• **DIRECTIONS FOR THIS TASK**
In the material below, the lines from the one containing "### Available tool" through the one containing "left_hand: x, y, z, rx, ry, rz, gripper" are to be given again exactly, ends included, and no others.

• **DATA SHOWN**
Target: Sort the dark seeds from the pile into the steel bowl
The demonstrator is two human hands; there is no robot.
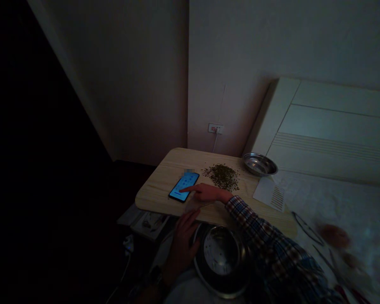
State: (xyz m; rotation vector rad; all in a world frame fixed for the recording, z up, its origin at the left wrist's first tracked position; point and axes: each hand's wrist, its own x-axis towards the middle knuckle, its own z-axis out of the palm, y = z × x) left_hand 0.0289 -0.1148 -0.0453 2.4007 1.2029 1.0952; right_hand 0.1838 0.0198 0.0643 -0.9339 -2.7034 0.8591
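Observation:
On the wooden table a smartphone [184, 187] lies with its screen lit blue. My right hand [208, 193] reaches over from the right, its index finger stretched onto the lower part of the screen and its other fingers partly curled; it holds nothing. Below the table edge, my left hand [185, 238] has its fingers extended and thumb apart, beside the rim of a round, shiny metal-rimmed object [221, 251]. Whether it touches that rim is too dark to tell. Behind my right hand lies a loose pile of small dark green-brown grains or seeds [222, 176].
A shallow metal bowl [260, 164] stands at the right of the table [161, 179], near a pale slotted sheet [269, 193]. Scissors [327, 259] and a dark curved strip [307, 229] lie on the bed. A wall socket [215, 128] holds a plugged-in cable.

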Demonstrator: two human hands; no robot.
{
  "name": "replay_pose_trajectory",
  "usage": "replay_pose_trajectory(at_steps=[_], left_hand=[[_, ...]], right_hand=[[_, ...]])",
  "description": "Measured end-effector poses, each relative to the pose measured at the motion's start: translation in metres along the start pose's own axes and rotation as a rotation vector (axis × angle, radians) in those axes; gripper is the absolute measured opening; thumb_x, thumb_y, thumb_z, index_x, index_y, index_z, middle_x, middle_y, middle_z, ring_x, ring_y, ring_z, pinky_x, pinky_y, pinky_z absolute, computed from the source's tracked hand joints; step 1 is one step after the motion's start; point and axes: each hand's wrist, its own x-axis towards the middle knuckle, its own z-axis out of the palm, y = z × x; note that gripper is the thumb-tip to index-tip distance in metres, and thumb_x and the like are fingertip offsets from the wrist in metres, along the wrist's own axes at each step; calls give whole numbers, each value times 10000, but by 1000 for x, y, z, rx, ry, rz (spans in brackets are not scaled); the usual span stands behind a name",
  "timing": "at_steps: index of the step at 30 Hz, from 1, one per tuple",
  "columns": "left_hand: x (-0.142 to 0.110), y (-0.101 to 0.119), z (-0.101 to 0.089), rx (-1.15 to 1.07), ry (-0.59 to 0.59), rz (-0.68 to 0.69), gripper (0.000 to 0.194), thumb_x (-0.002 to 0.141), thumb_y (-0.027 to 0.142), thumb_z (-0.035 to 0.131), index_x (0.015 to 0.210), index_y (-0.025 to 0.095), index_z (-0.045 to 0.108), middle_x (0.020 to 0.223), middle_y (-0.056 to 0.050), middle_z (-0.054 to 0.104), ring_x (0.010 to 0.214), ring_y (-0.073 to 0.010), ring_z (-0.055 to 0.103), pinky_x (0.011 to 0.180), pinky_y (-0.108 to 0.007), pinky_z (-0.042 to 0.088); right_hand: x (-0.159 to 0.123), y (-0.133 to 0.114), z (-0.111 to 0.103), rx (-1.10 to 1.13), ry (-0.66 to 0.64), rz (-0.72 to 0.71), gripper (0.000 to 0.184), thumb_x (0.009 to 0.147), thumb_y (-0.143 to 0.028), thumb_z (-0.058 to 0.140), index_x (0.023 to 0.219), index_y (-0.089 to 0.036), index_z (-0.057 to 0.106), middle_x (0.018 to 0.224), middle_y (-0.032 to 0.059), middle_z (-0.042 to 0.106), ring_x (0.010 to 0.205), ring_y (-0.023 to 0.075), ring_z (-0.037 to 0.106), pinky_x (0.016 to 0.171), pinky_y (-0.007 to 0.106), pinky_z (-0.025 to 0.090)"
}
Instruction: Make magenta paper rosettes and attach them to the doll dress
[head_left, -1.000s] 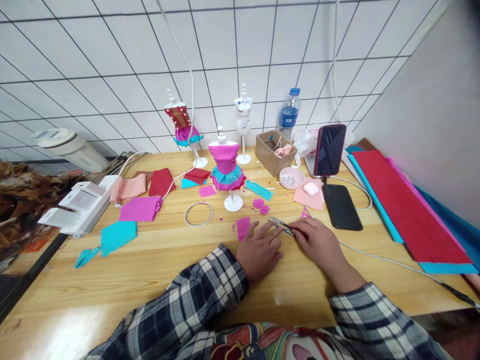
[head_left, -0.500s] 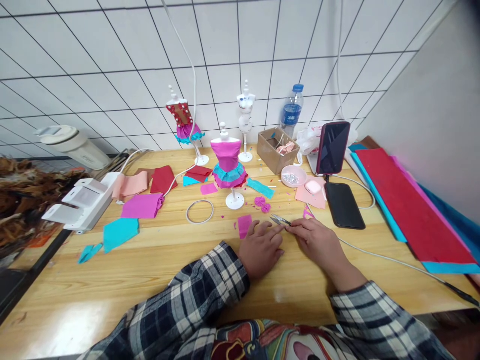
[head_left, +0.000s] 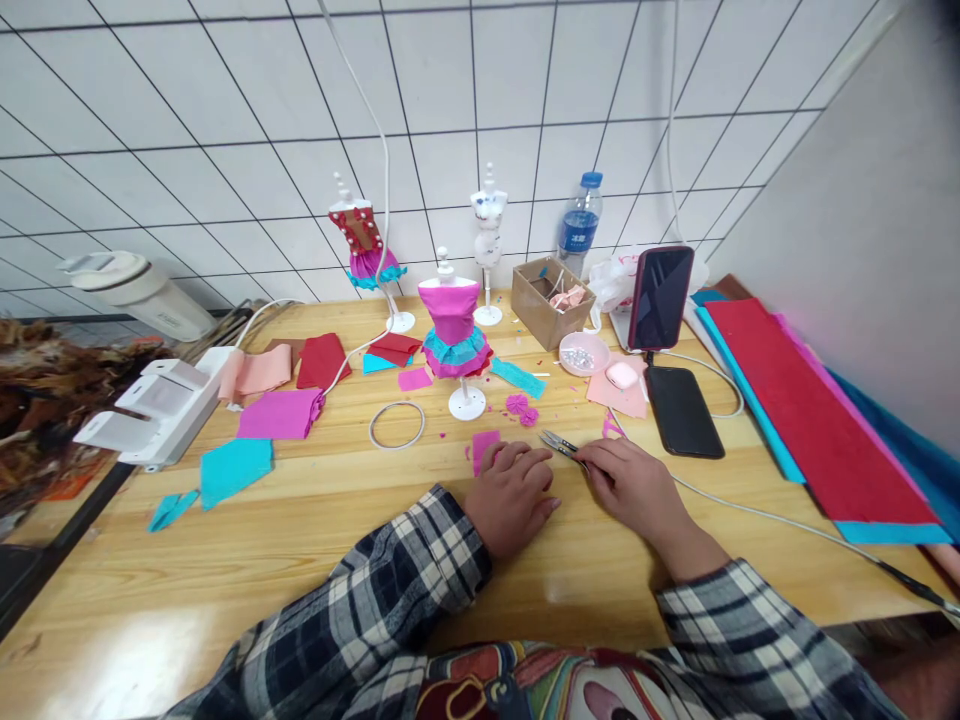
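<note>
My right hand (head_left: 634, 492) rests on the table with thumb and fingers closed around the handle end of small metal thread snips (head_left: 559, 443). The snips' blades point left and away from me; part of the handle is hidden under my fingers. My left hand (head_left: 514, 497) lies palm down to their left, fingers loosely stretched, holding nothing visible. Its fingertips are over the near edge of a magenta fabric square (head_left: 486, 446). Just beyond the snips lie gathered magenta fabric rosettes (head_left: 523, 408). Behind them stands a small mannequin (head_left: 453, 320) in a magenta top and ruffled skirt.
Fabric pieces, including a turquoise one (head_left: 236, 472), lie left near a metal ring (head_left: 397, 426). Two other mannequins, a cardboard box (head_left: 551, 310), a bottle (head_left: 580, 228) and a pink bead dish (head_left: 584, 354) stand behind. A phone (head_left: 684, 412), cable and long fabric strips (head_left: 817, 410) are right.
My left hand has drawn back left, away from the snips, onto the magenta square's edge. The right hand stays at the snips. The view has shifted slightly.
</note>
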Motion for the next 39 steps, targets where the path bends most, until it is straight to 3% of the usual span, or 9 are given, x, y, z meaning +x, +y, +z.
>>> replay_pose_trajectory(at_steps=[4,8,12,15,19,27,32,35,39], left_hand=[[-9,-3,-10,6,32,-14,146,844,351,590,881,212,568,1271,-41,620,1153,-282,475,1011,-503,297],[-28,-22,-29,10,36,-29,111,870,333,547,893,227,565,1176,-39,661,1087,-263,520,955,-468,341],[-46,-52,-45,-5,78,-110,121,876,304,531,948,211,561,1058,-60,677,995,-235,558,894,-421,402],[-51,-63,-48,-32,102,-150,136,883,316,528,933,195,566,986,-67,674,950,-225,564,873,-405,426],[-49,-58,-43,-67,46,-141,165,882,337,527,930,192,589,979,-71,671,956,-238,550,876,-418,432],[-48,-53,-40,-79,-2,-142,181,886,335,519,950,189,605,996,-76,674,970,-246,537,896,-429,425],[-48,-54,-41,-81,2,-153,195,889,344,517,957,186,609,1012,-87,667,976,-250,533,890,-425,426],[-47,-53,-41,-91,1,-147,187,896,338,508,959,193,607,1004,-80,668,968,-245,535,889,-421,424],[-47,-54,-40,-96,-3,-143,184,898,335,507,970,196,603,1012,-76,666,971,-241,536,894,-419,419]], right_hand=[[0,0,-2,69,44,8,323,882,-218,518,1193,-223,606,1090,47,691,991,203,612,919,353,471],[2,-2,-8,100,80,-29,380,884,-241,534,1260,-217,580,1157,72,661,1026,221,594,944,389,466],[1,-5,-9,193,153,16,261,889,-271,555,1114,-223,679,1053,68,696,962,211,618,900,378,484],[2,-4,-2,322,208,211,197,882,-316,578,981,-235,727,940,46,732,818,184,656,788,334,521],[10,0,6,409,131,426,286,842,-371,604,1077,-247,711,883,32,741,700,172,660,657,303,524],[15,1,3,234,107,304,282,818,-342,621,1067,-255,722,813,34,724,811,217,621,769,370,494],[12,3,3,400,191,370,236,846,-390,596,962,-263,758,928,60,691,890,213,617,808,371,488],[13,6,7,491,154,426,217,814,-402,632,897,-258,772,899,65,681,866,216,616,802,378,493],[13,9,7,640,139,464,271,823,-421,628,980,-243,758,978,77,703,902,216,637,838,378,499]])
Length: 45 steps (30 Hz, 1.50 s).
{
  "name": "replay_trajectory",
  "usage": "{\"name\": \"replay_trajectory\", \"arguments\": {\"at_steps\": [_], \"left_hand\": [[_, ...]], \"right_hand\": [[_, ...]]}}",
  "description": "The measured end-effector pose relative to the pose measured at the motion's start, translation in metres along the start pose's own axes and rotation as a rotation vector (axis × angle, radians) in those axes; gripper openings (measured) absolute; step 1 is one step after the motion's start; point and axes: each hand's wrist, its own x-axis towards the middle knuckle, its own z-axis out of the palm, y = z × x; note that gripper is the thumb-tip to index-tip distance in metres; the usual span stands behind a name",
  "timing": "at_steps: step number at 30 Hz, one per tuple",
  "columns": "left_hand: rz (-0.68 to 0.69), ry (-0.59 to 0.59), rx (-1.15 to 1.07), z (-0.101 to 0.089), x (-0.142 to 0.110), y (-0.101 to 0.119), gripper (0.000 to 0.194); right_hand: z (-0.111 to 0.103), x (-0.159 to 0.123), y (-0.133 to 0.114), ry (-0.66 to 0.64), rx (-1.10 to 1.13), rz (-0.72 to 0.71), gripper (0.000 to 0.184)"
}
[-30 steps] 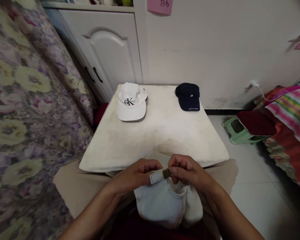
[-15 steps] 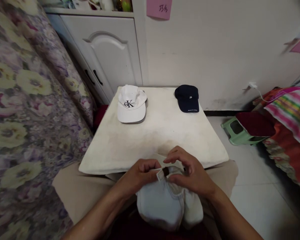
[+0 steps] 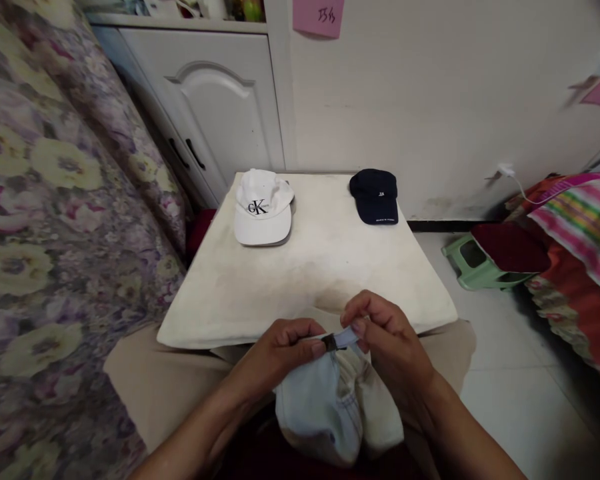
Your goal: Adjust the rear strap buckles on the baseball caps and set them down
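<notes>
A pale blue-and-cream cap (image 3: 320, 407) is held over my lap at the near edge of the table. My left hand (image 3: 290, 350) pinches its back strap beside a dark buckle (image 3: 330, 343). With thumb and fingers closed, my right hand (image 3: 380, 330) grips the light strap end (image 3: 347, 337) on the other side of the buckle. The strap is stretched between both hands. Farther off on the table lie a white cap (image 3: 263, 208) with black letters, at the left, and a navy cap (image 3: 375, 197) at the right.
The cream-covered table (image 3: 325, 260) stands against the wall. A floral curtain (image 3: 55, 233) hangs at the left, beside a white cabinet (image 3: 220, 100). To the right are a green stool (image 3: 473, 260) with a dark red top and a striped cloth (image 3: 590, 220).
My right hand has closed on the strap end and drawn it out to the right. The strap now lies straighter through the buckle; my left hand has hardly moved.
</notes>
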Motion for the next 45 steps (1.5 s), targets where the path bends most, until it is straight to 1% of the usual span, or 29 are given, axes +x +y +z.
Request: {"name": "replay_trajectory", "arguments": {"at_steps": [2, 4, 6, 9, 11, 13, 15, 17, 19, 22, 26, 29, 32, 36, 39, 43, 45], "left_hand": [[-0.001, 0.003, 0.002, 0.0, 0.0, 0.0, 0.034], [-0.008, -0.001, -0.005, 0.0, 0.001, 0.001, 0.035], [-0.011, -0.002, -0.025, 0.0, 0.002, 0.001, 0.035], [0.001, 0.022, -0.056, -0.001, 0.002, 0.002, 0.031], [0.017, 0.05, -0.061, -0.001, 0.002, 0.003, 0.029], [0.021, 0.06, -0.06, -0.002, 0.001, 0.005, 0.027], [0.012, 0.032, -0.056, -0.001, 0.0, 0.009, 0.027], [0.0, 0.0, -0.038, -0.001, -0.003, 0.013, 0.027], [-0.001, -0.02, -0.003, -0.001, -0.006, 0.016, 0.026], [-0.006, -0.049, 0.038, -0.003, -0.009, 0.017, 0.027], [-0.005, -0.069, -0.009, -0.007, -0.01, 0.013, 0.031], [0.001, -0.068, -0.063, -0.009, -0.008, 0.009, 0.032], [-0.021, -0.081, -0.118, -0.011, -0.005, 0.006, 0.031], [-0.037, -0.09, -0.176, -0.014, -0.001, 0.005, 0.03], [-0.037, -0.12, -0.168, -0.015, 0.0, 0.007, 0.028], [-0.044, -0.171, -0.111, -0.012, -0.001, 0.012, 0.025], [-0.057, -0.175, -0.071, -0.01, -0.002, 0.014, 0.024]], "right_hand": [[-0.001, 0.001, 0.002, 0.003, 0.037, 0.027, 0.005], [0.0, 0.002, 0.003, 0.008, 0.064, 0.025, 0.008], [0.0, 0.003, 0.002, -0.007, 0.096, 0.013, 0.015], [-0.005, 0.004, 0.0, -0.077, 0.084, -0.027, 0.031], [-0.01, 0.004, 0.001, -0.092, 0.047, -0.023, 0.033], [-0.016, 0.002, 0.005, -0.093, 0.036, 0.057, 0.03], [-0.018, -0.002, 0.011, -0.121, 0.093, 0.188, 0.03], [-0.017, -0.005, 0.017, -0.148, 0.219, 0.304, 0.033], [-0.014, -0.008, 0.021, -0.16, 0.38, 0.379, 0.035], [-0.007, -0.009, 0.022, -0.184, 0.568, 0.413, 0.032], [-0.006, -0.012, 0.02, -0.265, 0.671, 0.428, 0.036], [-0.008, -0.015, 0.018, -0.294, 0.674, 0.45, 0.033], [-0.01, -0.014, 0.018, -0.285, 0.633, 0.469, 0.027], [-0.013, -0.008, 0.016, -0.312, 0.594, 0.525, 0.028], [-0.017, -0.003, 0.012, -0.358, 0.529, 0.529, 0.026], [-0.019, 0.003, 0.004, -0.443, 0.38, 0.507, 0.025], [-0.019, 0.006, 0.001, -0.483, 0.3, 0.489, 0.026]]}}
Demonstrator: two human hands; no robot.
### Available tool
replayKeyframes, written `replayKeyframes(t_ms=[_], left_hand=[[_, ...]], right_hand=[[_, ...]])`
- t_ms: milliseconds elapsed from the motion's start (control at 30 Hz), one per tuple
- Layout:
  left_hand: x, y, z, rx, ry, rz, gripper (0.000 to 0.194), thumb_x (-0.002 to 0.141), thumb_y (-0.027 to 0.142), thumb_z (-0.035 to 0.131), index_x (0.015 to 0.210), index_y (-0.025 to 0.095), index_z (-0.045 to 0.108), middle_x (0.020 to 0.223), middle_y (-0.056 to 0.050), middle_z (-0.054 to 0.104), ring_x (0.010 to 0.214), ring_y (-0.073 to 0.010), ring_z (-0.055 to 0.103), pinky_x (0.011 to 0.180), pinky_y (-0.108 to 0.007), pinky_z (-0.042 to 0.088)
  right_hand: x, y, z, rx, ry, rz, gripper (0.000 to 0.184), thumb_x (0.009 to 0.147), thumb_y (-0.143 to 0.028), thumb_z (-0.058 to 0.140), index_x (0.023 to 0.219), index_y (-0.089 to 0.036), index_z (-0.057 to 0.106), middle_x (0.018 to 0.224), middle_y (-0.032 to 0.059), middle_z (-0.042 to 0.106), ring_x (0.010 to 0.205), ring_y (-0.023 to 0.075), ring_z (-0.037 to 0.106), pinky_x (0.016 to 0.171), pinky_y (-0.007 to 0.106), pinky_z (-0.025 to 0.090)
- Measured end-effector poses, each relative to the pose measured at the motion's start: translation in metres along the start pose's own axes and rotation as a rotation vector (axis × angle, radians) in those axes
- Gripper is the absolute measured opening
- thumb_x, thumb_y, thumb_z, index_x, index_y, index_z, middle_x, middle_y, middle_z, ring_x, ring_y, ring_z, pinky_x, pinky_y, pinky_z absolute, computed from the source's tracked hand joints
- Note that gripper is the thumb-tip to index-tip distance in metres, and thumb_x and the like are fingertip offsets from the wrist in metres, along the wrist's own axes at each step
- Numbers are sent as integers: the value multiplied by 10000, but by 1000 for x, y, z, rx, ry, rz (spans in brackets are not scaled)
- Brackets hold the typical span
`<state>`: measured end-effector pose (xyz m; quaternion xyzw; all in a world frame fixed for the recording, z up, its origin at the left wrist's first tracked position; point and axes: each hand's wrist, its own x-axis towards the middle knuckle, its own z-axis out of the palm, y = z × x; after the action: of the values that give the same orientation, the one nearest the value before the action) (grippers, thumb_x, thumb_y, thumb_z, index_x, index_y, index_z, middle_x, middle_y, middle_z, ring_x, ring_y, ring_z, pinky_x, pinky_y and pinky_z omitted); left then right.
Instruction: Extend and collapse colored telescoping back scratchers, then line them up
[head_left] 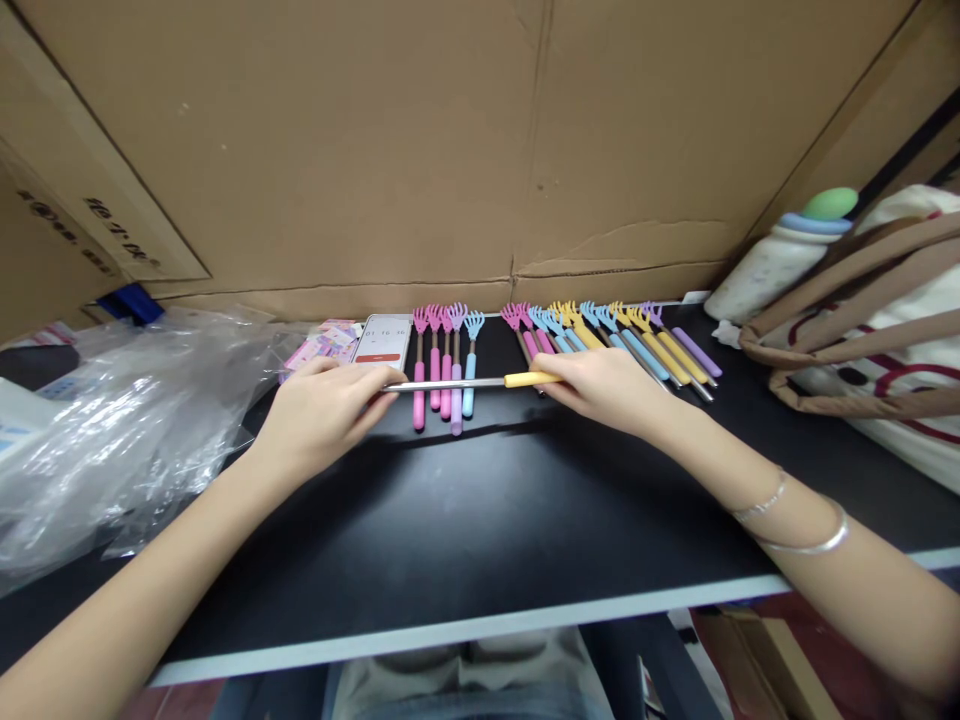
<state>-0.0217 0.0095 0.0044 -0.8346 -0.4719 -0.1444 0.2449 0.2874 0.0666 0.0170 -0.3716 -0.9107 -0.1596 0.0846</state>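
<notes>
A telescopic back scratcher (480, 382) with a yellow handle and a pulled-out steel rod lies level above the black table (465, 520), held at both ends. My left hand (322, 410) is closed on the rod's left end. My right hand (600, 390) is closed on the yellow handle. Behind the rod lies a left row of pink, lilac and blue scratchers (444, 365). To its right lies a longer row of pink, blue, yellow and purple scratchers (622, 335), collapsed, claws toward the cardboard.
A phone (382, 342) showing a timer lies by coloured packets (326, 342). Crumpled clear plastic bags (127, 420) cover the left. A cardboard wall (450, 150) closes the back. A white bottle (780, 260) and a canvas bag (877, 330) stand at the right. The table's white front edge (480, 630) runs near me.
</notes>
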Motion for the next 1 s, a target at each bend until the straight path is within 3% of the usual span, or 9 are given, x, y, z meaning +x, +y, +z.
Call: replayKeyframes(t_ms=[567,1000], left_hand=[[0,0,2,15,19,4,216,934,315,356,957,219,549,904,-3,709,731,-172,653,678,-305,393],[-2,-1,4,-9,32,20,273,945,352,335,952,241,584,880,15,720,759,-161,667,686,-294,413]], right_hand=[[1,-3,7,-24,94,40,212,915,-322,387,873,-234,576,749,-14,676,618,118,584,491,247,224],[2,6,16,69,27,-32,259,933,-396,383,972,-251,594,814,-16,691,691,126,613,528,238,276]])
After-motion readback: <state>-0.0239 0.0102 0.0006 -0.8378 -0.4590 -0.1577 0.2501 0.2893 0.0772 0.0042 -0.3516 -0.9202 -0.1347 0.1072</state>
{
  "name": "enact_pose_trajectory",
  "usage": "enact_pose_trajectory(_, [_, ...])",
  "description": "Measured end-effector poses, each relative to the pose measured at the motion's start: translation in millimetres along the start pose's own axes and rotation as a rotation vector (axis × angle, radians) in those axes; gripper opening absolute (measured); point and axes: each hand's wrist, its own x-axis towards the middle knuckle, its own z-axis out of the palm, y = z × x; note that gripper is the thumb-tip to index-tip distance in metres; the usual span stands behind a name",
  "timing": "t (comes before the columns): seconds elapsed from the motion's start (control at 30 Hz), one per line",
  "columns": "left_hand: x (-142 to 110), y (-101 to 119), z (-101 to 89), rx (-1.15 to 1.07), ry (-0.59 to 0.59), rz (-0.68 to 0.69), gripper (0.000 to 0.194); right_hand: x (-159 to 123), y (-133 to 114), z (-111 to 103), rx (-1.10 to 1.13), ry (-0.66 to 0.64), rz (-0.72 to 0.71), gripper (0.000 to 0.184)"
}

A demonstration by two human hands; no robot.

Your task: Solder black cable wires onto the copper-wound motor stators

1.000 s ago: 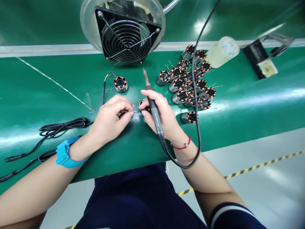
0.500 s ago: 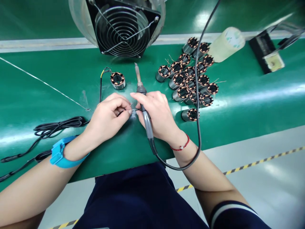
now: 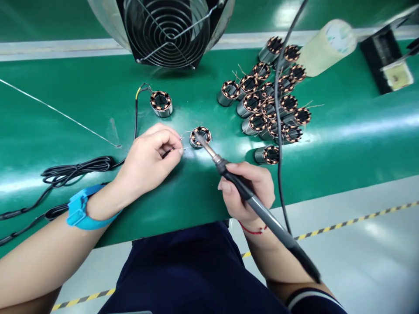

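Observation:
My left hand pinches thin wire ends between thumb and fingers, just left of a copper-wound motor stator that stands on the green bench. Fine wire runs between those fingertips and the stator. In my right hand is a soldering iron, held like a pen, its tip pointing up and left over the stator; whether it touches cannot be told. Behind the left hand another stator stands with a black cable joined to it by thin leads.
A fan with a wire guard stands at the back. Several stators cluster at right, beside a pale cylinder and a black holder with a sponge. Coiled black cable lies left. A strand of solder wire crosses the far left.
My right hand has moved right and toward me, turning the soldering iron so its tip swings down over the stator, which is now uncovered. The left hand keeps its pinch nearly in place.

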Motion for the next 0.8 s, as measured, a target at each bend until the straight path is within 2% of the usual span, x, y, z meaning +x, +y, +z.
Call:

• **RESPONSE**
### Available tool
replayKeyframes, written `replayKeyframes(t_ms=[_], left_hand=[[_, ...]], right_hand=[[_, ...]])`
- t_ms: milliseconds elapsed from the motion's start (control at 30 Hz), one per tuple
- Layout:
  left_hand: x, y, z, rx, ry, rz, gripper (0.000 to 0.194), thumb_x (-0.002 to 0.141), thumb_y (-0.027 to 0.142), thumb_z (-0.035 to 0.131), index_x (0.015 to 0.210), index_y (-0.025 to 0.095), index_z (-0.045 to 0.108), middle_x (0.020 to 0.223), middle_y (-0.056 to 0.050), middle_z (-0.054 to 0.104), ring_x (0.010 to 0.214), ring_y (-0.073 to 0.010), ring_z (-0.055 to 0.103), pinky_x (0.011 to 0.180), pinky_y (-0.108 to 0.007), pinky_z (-0.042 to 0.088)

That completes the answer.